The orchestrator runs automatically on startup, triggered by the Dockerfile's CMD. It uses /data/input_data.csv as the default input file path.

  1. Monitor Logs: Observe the orchestrator's logs:
    docker logs -f etl-pipeline-orchestrator
    
    You can also check individual agent logs (e.g., docker logs -f etl-data-extractor-agent).
  2. Check Database: Connect to the etl-db container or use a DB client (connecting to localhost:5434) to inspect the pipeline_artifacts table and the loaded_data_target table (created by the loader).
    • User: etl_user
    • Password: etl_password
    • Database: etl_poc_db
    • Example Query: SELECT id, run_id, step_name, artifact_type, created_at FROM pipeline_artifacts ORDER BY created_at DESC;

Example Run (GIF)

This animation demonstrates the typical log output from running the ETL pipeline via Docker Compose. It shows the orchestrator calling each agent sequentially and the agents logging their interactions with the database.

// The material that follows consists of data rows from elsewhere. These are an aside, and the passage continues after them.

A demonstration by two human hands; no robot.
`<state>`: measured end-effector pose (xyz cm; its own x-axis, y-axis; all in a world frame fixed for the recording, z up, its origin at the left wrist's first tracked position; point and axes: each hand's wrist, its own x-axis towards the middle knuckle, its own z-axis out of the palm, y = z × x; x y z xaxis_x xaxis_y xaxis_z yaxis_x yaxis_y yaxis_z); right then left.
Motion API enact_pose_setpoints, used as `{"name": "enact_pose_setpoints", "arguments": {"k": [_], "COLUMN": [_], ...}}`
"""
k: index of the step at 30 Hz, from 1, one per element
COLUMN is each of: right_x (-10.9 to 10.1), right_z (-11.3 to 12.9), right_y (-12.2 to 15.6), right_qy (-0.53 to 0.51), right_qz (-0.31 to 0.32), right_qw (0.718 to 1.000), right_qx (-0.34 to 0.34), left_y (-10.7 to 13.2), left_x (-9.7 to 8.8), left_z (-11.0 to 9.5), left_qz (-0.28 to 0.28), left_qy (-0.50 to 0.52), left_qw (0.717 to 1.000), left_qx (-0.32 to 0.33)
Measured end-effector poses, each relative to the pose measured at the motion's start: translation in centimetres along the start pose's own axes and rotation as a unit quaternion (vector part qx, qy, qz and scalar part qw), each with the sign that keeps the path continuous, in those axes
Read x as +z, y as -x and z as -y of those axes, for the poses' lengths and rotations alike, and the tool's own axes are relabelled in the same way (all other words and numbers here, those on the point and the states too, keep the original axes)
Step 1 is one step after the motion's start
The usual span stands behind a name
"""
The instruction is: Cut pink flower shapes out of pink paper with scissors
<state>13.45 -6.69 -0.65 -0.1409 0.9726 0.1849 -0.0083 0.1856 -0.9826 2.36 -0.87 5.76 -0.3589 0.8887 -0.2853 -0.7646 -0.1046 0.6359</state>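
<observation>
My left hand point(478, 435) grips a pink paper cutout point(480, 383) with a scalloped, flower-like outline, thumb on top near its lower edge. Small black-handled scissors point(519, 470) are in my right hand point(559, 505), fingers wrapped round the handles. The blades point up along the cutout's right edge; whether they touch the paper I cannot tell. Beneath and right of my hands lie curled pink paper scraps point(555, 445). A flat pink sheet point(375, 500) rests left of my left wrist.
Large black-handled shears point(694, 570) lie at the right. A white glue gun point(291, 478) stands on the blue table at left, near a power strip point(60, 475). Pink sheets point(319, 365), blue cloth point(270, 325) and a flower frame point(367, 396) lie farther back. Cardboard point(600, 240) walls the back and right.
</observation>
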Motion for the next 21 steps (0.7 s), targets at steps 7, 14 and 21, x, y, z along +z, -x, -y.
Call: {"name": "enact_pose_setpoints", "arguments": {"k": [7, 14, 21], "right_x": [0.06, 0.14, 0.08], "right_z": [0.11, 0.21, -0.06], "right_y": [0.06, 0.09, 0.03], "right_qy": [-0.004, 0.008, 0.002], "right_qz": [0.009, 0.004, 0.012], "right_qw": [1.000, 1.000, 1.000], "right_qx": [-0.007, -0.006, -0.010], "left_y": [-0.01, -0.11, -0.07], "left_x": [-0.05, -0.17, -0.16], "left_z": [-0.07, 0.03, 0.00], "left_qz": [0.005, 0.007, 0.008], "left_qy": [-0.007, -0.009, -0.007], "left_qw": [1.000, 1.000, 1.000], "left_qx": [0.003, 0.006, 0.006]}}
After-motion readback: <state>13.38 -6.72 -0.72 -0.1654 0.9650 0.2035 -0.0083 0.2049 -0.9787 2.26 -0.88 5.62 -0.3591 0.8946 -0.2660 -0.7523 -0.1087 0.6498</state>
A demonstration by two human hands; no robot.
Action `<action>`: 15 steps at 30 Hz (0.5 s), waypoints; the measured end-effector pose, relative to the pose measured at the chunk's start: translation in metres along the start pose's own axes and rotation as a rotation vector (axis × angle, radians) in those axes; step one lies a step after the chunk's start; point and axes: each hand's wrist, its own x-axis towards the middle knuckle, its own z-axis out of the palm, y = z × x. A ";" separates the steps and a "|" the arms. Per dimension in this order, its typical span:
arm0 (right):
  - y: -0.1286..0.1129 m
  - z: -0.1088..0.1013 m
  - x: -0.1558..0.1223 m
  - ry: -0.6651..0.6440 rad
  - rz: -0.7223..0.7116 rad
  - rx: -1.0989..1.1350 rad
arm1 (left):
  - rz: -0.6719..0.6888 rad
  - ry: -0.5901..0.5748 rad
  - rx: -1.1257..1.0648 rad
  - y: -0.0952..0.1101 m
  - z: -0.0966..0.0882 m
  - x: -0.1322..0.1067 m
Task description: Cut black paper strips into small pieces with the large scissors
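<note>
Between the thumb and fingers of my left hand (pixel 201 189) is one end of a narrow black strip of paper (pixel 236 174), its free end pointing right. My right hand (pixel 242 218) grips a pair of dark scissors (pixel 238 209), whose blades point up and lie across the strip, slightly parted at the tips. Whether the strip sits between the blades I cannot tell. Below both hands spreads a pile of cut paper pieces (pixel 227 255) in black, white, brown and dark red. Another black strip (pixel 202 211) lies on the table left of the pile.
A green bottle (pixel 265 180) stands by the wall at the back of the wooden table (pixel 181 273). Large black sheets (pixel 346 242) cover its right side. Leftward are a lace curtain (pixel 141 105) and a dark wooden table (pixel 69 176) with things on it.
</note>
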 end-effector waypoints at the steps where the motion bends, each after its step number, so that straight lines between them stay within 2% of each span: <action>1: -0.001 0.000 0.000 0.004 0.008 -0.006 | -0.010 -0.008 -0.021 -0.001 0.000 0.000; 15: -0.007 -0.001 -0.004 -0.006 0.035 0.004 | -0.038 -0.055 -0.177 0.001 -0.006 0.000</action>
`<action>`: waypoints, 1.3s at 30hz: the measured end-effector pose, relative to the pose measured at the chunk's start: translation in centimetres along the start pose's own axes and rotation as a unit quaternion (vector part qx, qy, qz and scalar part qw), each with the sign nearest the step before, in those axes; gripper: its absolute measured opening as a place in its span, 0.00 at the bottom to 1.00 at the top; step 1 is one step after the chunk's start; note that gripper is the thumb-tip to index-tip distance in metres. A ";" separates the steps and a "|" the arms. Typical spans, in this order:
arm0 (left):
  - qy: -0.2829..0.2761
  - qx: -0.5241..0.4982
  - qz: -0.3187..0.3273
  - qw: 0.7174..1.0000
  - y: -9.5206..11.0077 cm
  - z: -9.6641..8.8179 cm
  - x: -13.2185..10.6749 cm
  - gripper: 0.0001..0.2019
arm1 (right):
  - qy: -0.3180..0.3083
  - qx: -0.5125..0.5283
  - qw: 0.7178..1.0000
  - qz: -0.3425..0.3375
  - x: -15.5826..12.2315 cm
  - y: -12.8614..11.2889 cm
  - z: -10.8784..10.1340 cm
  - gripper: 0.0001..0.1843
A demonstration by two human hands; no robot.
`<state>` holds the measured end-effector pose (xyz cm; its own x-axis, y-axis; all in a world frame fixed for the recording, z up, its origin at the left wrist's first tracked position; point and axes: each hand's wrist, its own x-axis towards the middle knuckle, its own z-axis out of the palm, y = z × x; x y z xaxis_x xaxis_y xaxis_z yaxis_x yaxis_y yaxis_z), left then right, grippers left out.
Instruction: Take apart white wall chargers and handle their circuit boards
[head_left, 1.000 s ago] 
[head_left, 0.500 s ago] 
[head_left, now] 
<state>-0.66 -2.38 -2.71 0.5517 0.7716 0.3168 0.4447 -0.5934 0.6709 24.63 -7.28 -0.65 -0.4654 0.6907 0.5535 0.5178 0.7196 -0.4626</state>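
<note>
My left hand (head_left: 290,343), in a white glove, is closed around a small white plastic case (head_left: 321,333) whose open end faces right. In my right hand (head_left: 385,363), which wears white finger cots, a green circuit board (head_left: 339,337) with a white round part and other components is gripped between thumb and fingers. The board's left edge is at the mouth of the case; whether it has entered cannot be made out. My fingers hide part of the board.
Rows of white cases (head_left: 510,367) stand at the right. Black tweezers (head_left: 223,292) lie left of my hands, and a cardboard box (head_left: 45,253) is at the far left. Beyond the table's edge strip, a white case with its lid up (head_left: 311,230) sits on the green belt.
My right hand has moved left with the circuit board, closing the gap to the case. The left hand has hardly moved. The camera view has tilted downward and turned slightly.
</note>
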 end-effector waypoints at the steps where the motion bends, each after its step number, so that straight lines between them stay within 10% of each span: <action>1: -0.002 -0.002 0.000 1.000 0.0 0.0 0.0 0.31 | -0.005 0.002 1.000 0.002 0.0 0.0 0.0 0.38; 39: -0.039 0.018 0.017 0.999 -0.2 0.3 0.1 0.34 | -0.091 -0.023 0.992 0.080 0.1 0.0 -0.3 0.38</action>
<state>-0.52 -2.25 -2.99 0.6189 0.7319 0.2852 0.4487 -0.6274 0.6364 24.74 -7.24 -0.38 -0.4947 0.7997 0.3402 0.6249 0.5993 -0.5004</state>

ETL Pipeline Execution Example (Animation showing logs from the orchestrator and ETL agents (Extractor, Transformer, Validator, Loader) interacting with the database)

Expected Output

  • Orchestrator Logs: Show the pipeline steps, agent calls, and the final status (COMPLETED or FAILED). It will list the database IDs for each artifact created.
  • pipeline_artifacts Table: Contains JSONB records for raw_data, transformed_data, validation_report, and load_confirmation.
  • loaded_data_target Table: Contains rows corresponding to the validated data if the pipeline completed successfully.

Key Features Demonstrated

  • Multi-Agent ETL Workflow: Orchestrating distinct ETL stages using specialized agents.
  • Database as Artifact Store: Using a database (PostgreSQL with JSONB) to pass data between agents instead of large A2A messages. Agents interact via artifact IDs.
  • LangGraph Orchestration: Defining the ETL flow as a state graph.
  • AgentVault Client/SDK: Used by orchestrator and agents for communication and task management.
  • Configuration: Using .env files for agent-specific database credentials and orchestrator configuration (etl_config.json).
  • Docker Networking & Volumes: Enabling communication between services and providing input data.